By comparison, USC and Oklahoma were ranked 69th and 34th, considerably better than the GatorBowl participants. Since Illinois was
ranked 107th in total penalties, you can’t say that the best team is least penalized, far from it. The more athletic a team is, the faster pace
they play at and the more risks they take as a unit and as individuals will dictate, to some degree, the number of penalties. The question is,
how do you reduce penalties and keep specific players from making the same mistake?

I turned to noted Sports Psychology expert Dr. Kay Porter for her opinion on this. Porter, who is the author of the well know book, The Mental Athlete (Human Kinetics) has worked in the past with Mike Bellotti’s Oregon Ducks football program, so she knows a thing or two about the game.

“The first thing I’d say is that long ago in my research I learned that showing video of mistakes too many times engrains it into your mind. It is almost negative programming. So you can’t show the bad over and over again.

Here are some suggestions:

    1. Coaches should review the current year’s and previous year’s film and look for the plays where
      penalties occurred and who was committing them.
    2. Be constructive and brainstorm as a team for ways to
      reduce penalties then set team and position goals to be penalty free. Make goals to play hard and clean.

    3. You don’t want to single people out and try to motivate by shaming someone. Do it by position or unit.
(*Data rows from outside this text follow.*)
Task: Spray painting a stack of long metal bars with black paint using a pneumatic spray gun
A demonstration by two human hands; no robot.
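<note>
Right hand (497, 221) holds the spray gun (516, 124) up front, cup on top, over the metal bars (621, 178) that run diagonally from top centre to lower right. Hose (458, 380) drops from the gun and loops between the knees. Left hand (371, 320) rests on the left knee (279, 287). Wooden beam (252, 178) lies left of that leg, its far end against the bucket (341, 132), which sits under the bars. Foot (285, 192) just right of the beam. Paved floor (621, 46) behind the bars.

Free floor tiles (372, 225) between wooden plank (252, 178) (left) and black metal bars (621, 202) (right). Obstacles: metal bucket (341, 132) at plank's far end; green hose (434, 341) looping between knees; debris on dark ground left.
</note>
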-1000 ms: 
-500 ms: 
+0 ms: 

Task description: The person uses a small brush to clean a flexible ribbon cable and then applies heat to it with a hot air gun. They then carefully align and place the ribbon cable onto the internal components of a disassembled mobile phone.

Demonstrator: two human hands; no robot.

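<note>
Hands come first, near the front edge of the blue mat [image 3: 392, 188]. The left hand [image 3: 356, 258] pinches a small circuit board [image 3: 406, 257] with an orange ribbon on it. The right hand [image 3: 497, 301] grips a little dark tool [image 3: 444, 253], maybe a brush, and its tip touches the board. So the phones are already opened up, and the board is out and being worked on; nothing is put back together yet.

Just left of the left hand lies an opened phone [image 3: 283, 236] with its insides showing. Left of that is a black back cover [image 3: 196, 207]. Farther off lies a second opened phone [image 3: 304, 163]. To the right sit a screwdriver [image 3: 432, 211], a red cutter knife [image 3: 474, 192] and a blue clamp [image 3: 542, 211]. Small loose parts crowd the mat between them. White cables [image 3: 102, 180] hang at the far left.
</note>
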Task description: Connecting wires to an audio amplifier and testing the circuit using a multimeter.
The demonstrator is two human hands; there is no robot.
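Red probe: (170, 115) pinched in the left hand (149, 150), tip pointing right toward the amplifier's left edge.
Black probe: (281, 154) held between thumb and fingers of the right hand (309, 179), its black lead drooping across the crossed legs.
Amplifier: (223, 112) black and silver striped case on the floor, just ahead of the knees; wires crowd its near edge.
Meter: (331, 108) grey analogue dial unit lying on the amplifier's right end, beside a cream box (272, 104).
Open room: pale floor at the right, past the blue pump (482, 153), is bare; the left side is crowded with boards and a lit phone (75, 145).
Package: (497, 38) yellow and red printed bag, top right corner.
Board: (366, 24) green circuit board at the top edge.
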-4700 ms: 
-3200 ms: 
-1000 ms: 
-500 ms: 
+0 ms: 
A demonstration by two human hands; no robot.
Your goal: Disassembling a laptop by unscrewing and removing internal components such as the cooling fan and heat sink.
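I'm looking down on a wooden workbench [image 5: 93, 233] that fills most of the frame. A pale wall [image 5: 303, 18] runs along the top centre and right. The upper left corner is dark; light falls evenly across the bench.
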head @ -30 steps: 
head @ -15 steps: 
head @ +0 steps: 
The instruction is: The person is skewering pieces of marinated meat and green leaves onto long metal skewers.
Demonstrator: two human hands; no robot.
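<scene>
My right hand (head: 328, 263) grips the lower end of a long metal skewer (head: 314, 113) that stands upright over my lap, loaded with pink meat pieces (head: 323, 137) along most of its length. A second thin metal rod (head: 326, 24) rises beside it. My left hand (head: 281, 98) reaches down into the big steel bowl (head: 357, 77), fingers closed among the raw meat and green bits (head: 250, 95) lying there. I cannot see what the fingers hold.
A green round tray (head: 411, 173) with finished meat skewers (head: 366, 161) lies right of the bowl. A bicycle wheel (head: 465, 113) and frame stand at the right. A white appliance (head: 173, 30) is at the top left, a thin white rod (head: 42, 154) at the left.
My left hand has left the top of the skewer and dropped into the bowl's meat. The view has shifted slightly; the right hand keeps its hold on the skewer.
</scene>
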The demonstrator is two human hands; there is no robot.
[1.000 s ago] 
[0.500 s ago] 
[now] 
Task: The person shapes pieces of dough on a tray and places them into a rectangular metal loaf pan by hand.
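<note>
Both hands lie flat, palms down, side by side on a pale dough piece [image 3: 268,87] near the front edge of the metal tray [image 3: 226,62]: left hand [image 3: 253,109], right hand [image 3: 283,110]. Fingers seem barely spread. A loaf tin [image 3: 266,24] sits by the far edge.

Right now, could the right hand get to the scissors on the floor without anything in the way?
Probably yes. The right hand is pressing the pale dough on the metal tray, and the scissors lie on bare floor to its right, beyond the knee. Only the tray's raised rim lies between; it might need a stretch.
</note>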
The players know who the offenders are, don’t humiliate them, it will not work.
    4. Make a video of the penalties and show it once or twice only for learning purposes. If you can, splice plays that show a similar play with no infraction. For example, with a block in the back penalty on a punt return, slice in a play showing someone holding back on a block in the back, or making a great effort to get their head in front of the defenders shoulder to make the block.
    5. Be constructive and brainstorm as a team for ways to reduce penalties then set team and position goals to be penalty free. Make goals to play hard and clean.
    6. Playing with some anger or aggression is good, but not out of control anger that leads to decision making which hurts the team. Retaliation is an example. Getting back at someone for a perceived slight or cheap hit is outside the goal of helping the team win.

Anger can cloud judgment, that’s why “crime of passion” is a legal term. That is why coaches should do all they can to ensure that their players are clear headed going into each game. If you recruit players who have difficulty controlling emotions, then you might expect them to be heavily penalized if they cannot learn to control their anger on the field.


Small Adjustments – Big Results UCONN Kicker turns season around.

When I saw UCONN play BC this year in Boston, place kicker Matt Nuzie was not a confident kicker. He missed a short field goal that railroaded UCONN’s momentum and it was not a pretty day in general for him. It was open season at UCONN on the kicking game and Nuzie’s job was in limbo. Fast forward to the final play of the first half in the UCONN vs. Pitt game and Nuzie drills a 49 yard field goal as time expires and UCONN rides the momentum to a big win over Pitt. Fast forward again to the end of the season and Nuzie is named one of 30 semi-finalists for the Lou Groza award, given each year to the nation’s best place kicker. Plus he hit 4/5 field goals in the Motor City Bowl and was named to Sports Illustrated’s All-Bowl Team.

What happened?. As you can imagine, Nuzie was a more confident kicker later in the season. But what helped turn it around? Apparently, UCONN sent game film of the kicks to a “kicking consultant” – apparently these people are gurus for hire, but not valuable enough for one team to hire outright – for an analysis.